Observing and comprehending streams of events and sequences of activities plays a major role in everyday life (Zacks, Kumar, Abrams & Mehta, 2009; Zacks, Tversky & Iyer, 2001). However, an event often is witnessed not in a complete but in a piecemeal and discontinuous manner, with temporal gaps interrupting its continuous flow. For example, this is the case when one monitors an ongoing event or activity by paying attention to it only from time to time (e.g., supervising a playing child) or when switching one’s attention back and forth between simultaneous events (e.g., observing the activities of different people preparing for a party). Also in films, events often are shown in a piecemeal, elliptical manner, leaving out portions of the event stream for reasons of economy of presentation (Schwan & Garsoffky, 2004; Schwan, 2013).

As research shows, observers cognitively fill in event gaps by inference and extrapolation, falsely remembering having seen parts of an event sequence that they in fact had not actually seen.
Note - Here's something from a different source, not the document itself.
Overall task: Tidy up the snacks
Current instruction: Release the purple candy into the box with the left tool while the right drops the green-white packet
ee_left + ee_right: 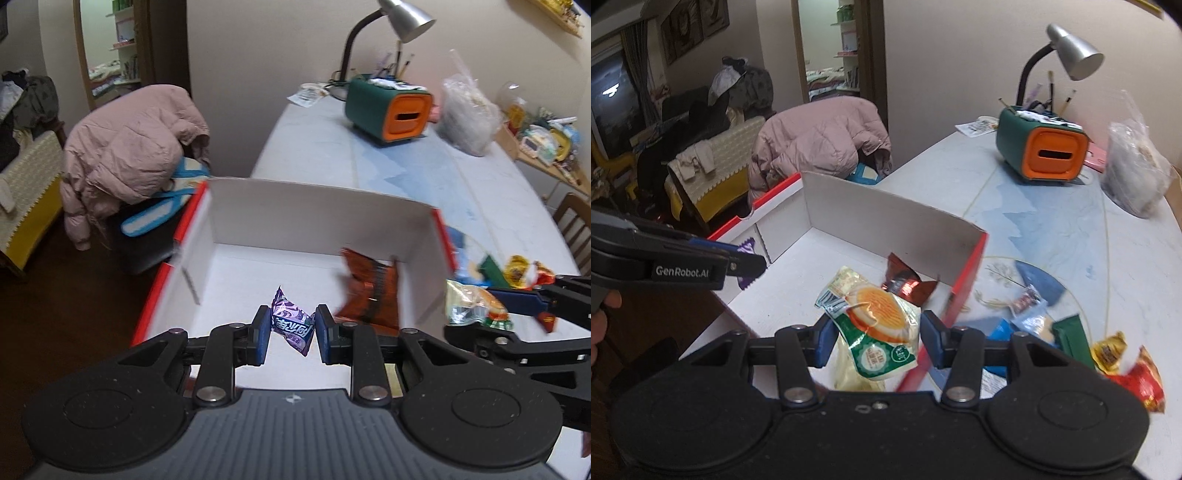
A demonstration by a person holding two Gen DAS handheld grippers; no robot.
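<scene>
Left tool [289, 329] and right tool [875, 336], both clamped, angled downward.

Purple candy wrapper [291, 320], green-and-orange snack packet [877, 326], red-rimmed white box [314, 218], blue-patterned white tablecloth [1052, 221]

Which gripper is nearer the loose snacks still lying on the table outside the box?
Right. The right gripper, holding a green-and-orange packet, is beside the box's red wall, next to the loose snacks; the left gripper is farther away over the box.
</scene>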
Observers may infer events or activities that have occurred in a gap, particularly if the omitted events are related causally to the presented event segments (Strickland & Keil, 2011) or if viewers are familiar with the sequence of events (Pittenger & Jenkins, 1979). Also, research on representational momentum has demonstrated that observers tend to extrapolate the course of an event or activity beyond the end of its presentation (Freyd & Finke, 1984; Hubbard, 2005). Inference and extrapolation can be seen as a fault of memory or, conversely, mechanisms to build up a coherent representation of what has happened when observation was discontinuous. The research presented concentrates on gaps that arise as viewers infer the time that has passed just between two presented actions. In general, this phenomenon of event completion indicates that in cases of piecemeal observations, viewers regard those portions of an event that they have witnessed as samples from an underlying, continuous stream of events. Therefore, an observed portion of an event that is flanked by temporal gaps may be seen as standing for a more or less extended segment of the underlying event stream in a metonymic pars pro toto manner. This corresponds to the rhetorical figure where the observed portion of an issue together with the not observed portion of the issue forms an entity, and the presented part is a placeholder for the whole entity (as for example “England” for “Great Britain”). So, the observed portion of an event is a section of the longer lasting event and can serve as a placeholder for a larger segment in time.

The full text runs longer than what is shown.